The Debtors' Chapter 13 case eventually was dismissed, but they then filed a Chapter 7 case and received a discharge. After converting to Chapter 11 and back to Chapter 13, on November 17, 2016, Attorney Nora was able to obtain confirmation of a plan. On November 22, 2016, Attorney Nora and the Debtors filed the instant motion to terminate this adversary proceeding, arguing that any sanction claims against the Debtors were discharged and that, unless she defaults on her plan and her case is dismissed, any claims against Attorney Nora will be discharged by completion of the plan. The Wells Defendants and the Gray Defendants filed briefs opposing the termination of the adversary proceeding, suggesting that the discharge injunction does not apply and requesting that the Court hold an immediate hearing.

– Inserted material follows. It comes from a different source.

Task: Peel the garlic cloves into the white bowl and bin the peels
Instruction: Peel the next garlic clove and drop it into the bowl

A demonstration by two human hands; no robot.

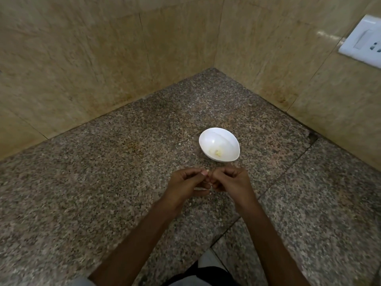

In their latest briefs, the defendants clarify the relief that they are seeking against the Debtors and Attorney Nora. The Wells Defendants are seeking an injunction against Attorney Nora and the Debtors to preclude them from filing any action arising out of the note and mortgage at issue in this case in any federal court without first obtaining leave of the court. (AP Docket No. 97 at 5-6.) The Wells Defendants never sought monetary sanctions against the Debtors and now have withdrawn their request for monetary sanctions against Attorney Nora. (AP Docket No. 137 at 2, 7, 9-10.) The injunctive relief sought by the Wells Defendants is not affected by the discharge injunction. By its terms the discharge injunction covers only the collection of a debt as a personal liability, and "debt" is defined as a right to payment or a right to an equitable remedy for breach of performance that gives rise to a right to payment. See 11 U.S.C. § 524(a) and § 101(5), (12). The Wells Defendants do not seek monetary sanctions, i.e., the collection of a debt. Instead, they ask the Court to restrain the Debtors and Attorney Nora from bringing more claims on the note and mortgage without prior approval of the court. Accordingly, the Court can proceed to consider the Wells Defendants' request for an injunction without violating the discharge injunction in the Debtors' Chapter 7 case or the prospect of a discharge in Attorney Nora's Chapter 13 case.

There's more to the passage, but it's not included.